Special Issue Information

Dear Colleagues,

Diabetic retinopathy (DR) is a major ocular manifestation of diabetes, which is a global epidemic with a projected estimate of 592 million adults living with it worldwide (according to the World Health Organization). DR can be initially asymptomatic at its non-proliferative stage but can lead to irreversible vision loss if it progresses to the proliferative stage. Therefore, DR can have a major impact on public health and global economic wellbeing since it requires long-term management. The American Academy of Ophthalmology (AAO) recommends that patients with the prevalent diabetes should be screened every year after the initial diagnosis. Therefore, it is imperative to find an efficient way to improve the treatment management for DR and enable mass screening, early onset detection, and clinical diagnostics.
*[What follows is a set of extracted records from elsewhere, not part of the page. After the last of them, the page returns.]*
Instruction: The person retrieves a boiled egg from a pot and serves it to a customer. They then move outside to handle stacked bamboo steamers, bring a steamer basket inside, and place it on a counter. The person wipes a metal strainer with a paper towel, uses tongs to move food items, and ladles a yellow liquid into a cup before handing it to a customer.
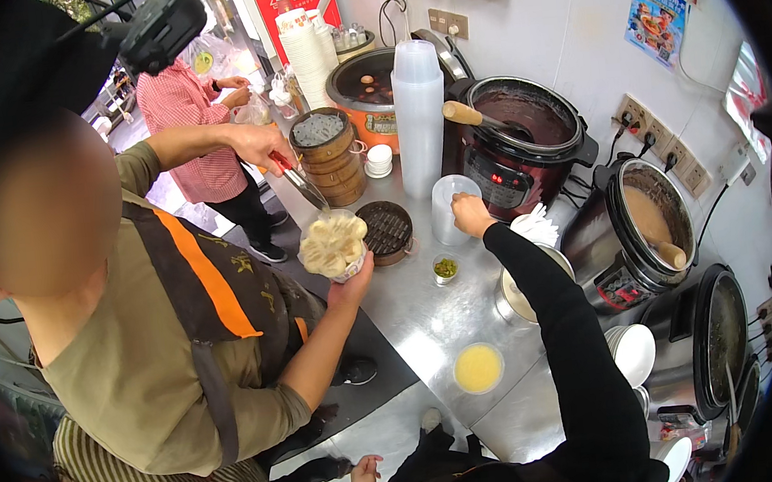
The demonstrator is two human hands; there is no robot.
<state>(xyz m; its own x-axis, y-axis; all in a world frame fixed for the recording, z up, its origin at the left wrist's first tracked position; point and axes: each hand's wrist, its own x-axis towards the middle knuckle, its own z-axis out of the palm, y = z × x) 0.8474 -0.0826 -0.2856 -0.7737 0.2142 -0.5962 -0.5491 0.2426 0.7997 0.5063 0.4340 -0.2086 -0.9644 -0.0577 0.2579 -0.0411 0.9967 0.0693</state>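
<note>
My right hand reaches across the steel counter, its fingers pinching the rim of a translucent plastic cup. Behind that cup rises a tall stack of similar cups. Low at the bottom of the view hangs my left hand, away from the counter with nothing in it. A round container of yellow liquid or porridge sits near the counter's front edge. Farther in stands a small cup of chopped green food. My right forearm partly hides a steel pot and some white spoons.
A co-worker at left holds red-handled tongs over a bowl of dumplings or buns. Bamboo steamers stand nearby. Along the wall are a dark-red cooker with a wooden-handled ladle, another cooker and white bowls.
</note>
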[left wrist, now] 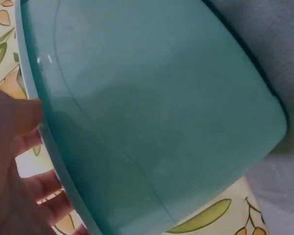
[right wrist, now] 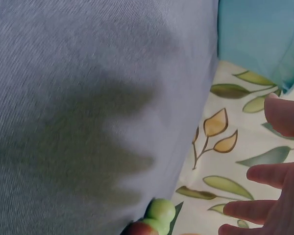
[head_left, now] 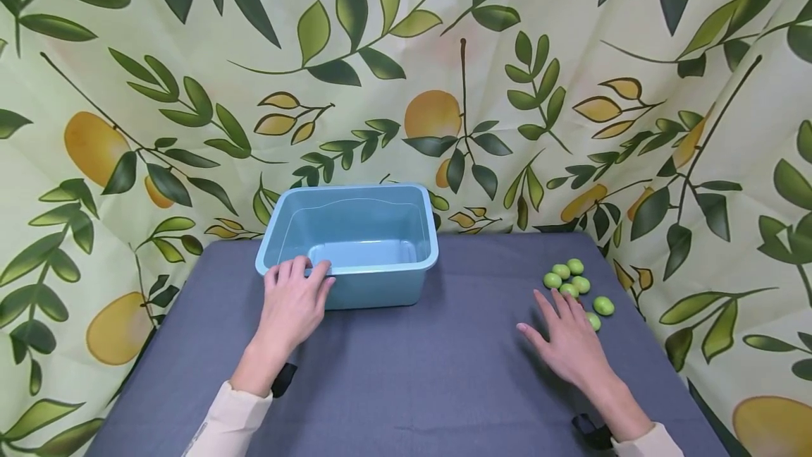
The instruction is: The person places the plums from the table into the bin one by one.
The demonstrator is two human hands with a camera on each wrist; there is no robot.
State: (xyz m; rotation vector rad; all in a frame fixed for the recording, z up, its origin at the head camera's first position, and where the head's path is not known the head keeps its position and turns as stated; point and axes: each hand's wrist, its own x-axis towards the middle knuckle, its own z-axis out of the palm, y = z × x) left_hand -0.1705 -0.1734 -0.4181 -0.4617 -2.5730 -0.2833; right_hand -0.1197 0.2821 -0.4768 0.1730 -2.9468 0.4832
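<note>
A light blue plastic basin (head_left: 374, 289) stands at the back of the table, left of centre. My left hand (head_left: 294, 298) grips its near rim, fingers hooked over the edge and the thumb on the outer side; the left wrist view shows the fingers beyond the rim (left wrist: 53, 147). Several small round green fruits (head_left: 561, 271) lie in a loose cluster at the right. Above the table, just in front of them, my right hand (head_left: 567, 340) hovers with fingers spread and nothing held. It partly hides the nearest fruits. In the right wrist view, green fruit (right wrist: 161, 210) shows at the bottom edge.
A dark grey-blue cloth (head_left: 431, 379) covers the table. Behind and beside it hangs a curtain (head_left: 380, 111) printed with leaves and fruit. The table's right edge runs close past the fruits. A dark band sits on each wrist.
</note>
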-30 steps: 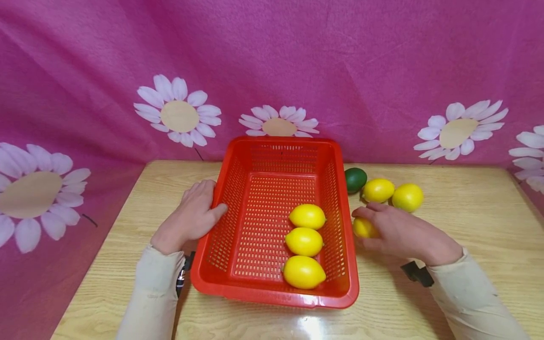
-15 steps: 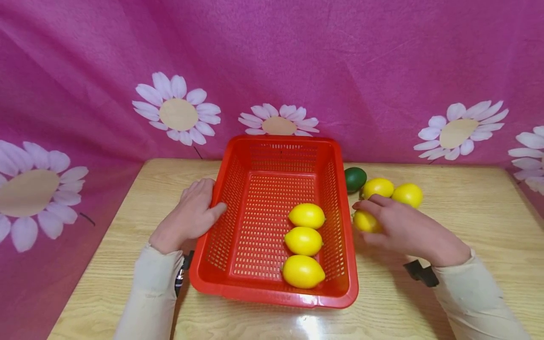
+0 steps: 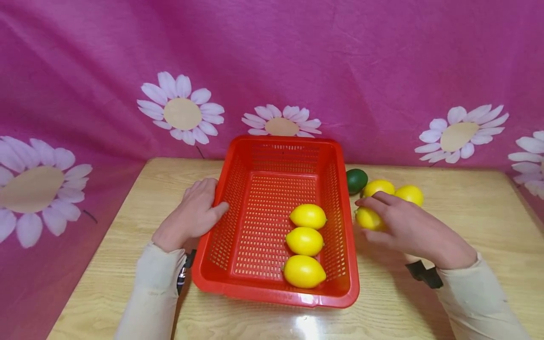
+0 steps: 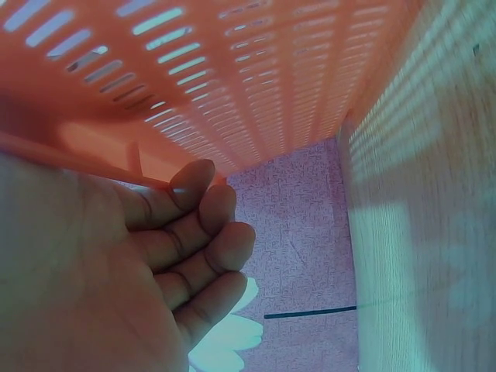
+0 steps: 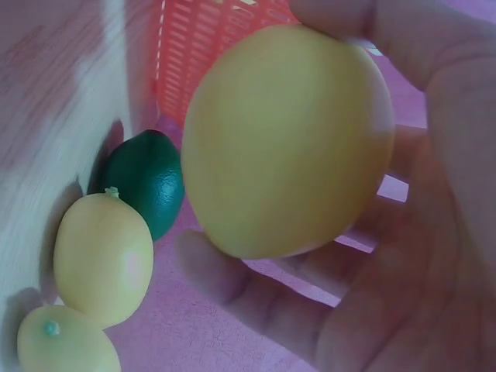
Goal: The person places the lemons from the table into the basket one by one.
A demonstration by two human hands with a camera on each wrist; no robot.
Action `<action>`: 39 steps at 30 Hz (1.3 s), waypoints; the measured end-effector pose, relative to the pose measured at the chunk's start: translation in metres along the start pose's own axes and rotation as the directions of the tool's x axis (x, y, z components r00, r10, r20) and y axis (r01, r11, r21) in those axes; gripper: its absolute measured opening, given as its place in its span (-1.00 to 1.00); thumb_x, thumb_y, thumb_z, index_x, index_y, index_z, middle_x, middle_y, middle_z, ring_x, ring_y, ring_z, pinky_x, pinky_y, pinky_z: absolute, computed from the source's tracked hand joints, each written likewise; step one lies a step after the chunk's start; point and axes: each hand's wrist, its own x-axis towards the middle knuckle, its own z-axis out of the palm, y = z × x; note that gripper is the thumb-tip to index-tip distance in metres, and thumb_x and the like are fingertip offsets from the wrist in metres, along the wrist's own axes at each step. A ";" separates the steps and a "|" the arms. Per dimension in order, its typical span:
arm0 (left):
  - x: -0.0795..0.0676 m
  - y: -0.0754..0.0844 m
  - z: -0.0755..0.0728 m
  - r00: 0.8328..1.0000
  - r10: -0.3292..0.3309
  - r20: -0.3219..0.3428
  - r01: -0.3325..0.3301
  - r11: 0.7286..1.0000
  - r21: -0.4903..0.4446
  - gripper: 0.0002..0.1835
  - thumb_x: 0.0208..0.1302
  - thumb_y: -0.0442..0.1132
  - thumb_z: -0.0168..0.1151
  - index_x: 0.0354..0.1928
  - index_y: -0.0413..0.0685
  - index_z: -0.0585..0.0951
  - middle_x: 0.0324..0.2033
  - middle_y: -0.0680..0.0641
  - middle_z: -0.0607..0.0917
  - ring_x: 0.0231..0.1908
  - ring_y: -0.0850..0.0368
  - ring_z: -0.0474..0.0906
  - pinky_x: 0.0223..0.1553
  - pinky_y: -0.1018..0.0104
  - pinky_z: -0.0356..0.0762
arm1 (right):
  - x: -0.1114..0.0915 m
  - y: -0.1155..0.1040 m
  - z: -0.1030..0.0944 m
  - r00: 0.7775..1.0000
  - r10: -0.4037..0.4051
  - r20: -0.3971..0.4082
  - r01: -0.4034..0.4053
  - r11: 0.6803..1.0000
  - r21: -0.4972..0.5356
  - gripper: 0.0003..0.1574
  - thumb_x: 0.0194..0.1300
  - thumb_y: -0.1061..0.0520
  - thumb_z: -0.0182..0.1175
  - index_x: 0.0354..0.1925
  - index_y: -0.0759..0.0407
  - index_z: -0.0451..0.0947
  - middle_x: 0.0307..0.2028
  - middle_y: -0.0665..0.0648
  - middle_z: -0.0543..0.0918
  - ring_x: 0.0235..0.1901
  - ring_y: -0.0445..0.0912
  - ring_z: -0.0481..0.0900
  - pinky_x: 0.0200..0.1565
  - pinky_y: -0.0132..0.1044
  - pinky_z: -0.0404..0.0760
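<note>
My left hand (image 3: 193, 212) grips the left rim of a red plastic basket (image 3: 272, 298), thumb over the inside edge and fingers on the outer side. The left wrist view shows those fingertips (image 4: 232, 244) curled under the rim. Three yellow lemons lie in a column along the basket's right side, with the middle lemon (image 3: 304, 241) between the other two. To the right of the basket my right hand (image 3: 408, 226) holds another lemon (image 5: 287, 143) between thumb and fingers. Behind it sit a dark green fruit (image 3: 356, 181) and two more lemons, the nearer one (image 5: 105, 260) beside the green fruit.
The basket stands on a light wooden table (image 3: 480, 222). A magenta cloth (image 3: 340, 61) with large white daisies hangs behind the table's back edge. The loose fruit sits close to the basket's right wall.
My right hand has drawn slightly up and right with the lemon between its fingers, showing more of the lemon. My left hand has stayed on the basket rim.
</note>
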 end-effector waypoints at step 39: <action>0.000 0.001 -0.001 1.000 -0.018 0.010 0.018 0.999 -0.045 -0.54 0.36 -0.11 0.14 0.21 -0.15 0.39 -0.07 -0.09 0.54 0.02 0.00 0.38 0.04 0.07 0.33 | 0.030 -0.034 -0.037 0.950 -0.162 -0.267 0.154 0.987 -0.049 -0.26 0.12 -0.06 0.53 0.20 0.18 0.56 -0.06 0.10 0.64 -0.25 -0.12 0.55 -0.18 -0.11 0.68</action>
DR is currently diagnosed based on signs of retinal vascular pathology, including the presence of microaneurysms, hemorrhages, and exudates, with help from imaging modalities such as fundus, optical coherence tomography (OCT), fluorescein angiography (FA), and more recently OCT angiography (OCTA). Recent studies have also demonstrated that functional biomarkers in retinal photoreceptors can also be used for predicting onset of DR.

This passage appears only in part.